Quello che tutti pensano sia avvenuto, in realtà, è un tentativo piuttosto fantasioso di proteggere una fonte: il gruppo si è inventato una via un filino tortuosa per fare avere alle autorità le informazioni senza fare uscire allo scoperto qualcuno. Alcuni pensano che la fonte da proteggere abbia avuto a che fare con i servizi segreti o con un ramo secessionista delle BR, o, ancora, con il KGB. Altri hanno immaginato che tra gli studenti dei professori coinvolti ci potesse essere qualcuno vicino alle BR e a conoscenza del covo di via Gradoli: questo fantomatico allievo avrebbe fatto arrivare l’informazione al professore. Altri ancora hanno puntato il faro su Franco Piperno, allora professore all’Università della Calabria e collega di Andreatta, mentore di Prodi. Si tratta però di un copione che, anche solo per la sua stramberia, avrebbe richiamato molta più attenzione di una lettera o una telefonata anonima: perché inventarsi la pantomima della seduta spiritica e non spedire tutto a Roma in busta anonima?
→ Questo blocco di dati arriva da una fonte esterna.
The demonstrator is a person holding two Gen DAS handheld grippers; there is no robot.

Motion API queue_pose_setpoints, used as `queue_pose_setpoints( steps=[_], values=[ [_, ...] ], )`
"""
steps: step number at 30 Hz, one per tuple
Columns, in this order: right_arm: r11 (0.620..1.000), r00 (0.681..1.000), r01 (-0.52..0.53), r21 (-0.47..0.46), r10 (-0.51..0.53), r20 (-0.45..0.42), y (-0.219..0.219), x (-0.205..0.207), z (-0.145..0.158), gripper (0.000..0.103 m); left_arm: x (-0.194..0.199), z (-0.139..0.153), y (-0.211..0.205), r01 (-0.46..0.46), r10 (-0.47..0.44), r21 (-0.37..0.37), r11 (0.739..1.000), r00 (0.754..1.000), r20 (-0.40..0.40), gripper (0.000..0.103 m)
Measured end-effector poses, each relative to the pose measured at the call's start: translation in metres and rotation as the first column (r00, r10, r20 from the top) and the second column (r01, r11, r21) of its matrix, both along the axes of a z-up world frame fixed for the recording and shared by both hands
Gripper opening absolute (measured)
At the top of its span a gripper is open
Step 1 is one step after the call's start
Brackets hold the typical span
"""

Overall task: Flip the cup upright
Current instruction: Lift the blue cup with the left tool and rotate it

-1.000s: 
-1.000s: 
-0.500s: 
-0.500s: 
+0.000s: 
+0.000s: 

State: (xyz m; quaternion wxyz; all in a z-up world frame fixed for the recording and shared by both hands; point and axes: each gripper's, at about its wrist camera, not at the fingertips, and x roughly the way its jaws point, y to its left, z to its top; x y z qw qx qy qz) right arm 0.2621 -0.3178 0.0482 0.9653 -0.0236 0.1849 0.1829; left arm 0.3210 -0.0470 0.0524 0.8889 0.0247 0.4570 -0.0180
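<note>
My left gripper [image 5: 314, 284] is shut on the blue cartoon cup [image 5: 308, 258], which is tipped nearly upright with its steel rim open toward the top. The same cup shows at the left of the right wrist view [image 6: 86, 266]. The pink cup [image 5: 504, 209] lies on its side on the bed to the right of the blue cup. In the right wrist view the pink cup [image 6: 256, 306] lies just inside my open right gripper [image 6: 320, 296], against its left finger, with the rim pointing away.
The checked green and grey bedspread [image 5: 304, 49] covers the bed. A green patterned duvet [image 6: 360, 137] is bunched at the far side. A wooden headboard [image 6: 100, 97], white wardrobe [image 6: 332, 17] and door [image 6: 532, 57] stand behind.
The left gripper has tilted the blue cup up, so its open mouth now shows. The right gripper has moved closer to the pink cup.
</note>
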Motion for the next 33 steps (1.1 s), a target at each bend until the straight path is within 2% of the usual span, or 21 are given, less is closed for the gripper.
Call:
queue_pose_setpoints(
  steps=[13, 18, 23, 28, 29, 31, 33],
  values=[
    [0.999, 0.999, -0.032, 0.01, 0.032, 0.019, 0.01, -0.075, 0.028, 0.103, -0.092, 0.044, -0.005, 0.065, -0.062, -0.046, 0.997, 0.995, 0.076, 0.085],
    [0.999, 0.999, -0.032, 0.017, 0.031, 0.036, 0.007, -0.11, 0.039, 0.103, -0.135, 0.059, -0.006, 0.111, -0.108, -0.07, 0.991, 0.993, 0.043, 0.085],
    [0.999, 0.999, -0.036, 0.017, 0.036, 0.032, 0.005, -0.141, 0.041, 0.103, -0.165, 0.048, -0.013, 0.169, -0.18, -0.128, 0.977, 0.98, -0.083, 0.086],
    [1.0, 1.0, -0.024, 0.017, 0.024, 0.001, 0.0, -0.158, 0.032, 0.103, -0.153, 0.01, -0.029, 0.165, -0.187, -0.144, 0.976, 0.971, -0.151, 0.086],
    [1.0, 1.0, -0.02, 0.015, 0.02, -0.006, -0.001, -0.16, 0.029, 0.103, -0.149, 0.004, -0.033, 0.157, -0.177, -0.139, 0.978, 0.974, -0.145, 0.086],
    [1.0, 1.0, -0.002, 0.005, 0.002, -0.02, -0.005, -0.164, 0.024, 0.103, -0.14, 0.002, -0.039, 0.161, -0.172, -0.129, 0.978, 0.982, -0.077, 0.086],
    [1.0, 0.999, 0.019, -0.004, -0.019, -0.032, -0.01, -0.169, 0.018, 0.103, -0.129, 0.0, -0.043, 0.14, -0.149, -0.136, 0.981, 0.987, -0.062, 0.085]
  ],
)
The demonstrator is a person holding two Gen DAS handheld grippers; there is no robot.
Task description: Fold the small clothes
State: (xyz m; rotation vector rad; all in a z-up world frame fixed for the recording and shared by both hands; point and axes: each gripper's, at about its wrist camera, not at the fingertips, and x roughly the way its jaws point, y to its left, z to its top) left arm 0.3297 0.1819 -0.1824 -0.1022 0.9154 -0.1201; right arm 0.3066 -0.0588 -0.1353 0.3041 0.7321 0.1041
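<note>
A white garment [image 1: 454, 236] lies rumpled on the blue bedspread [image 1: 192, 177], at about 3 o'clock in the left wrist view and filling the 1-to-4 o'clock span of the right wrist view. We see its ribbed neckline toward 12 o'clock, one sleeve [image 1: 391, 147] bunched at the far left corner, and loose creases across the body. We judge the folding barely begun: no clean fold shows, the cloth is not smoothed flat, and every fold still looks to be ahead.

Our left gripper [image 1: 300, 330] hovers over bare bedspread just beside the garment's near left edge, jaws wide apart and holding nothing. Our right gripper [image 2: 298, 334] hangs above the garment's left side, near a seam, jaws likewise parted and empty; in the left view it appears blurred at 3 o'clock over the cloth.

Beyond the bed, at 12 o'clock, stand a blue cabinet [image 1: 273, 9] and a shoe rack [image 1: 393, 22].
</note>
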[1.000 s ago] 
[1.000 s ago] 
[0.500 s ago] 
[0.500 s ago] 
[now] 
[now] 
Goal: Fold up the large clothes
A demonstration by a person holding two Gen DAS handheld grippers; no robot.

Un indizio tanto preciso quanto fuorviante
Il problema, però, è la precisione quanto l’estrema interpretabilità dell’indizio fornito, sia esso arrivato da un piattino o da un gruppo di accademici che riflettono sul da farsi. L’eventuale informatore sapeva di “Gradoli”, ma non di “via Gradoli” a Roma, due luoghi posti a 50 chilometri l’uno dall’altro. Possibile? Negli anni, in molti hanno spiegato questo clamoroso errore con il fenomeno del telefono senza fili: l’informazione sarebbe passata da così tanti messaggeri da arrivare a modificarsi, fatalmente.
I dubbi
Sul malinteso, poi, negli anni si è pronunciata anche la famiglia di Moro, che sostiene di aver suggerito alle autorità anche il controllo di via Gradoli a Roma, dopo la perquisizione del comune nel viterbese, ma che nessuno abbia dato seguito alla richiesta. Le forze dell’ordine però hanno sempre smentito questa circostanza. Alcuni sono arrivati a sostenere che ci fosse qualcuno che sapesse di via Gradoli, ma che facesse in modo di non andare a scoprire quel che c’era.
Le dietrologie
La storia di Romano Prodi, il fatto che sette mesi dopo venisse nominato ministro dell’Industria e l’assunzione di ruoli di rilievo nazionale per altri dei partecipanti alla seduta spiritica bolognese, negli anni, hanno portato il castello delle dietrologie e dei complotti ad assumere contorni inquietanti.
Il contesto
Come ha giustamente puntualizzato Davide Maria De Luca, sul suo approfonditissimo articolo in merito su Il Post, bisogna anche considerare cosa fosse l’Italia negli anni Settanta. Se oggi sembra assurdo che un gruppo di accademici decida di passare un pigro dopopranzo giocando col piattino, forse alla fine degli anni Settanta lo era un po’ meno. Sempre De Luca, per far comprendere meglio la cornice culturale della vicenda, spiega che, una volta, a Mike Bongiorno, conduttore del Rischiatutto, gli autori diedero solo le domande e non le risposte del quiz. Si temeva che il concorrente in gara, professore di parapsicologia, fosse in grado di leggere le risposte dalla mente di Bongiorno. Lo stesso caso Moro fu terreno fertile per tutta una letteratura del paranormale. Medium e veggenti, ad esempio, dichiaravano un giorno sì e l’altro pure di essere a conoscenza di dettagli sul sequestro. E gli inquirenti spesso davano loro ascolto.
Una metafora del Paese
Per quanto grottesco, inquietante e strambo sia questo episodio, però, bisogna tenere conto che è una delle poche questioni tanto bizzarre quanto impenetrabili che ancora permangono attorno al dramma del sequestro Moro. Nella sua eccentricità, la storia della seduta spiritica di Prodi è la piccola metafora di un Paese in cui persino il peggiore dei crimini assume dei contorni stravaganti. Un Paese sempre al limite tra ciò che è razionale e ciò che è assurdamente incredibile, in un’atmosfera sorrentiniana.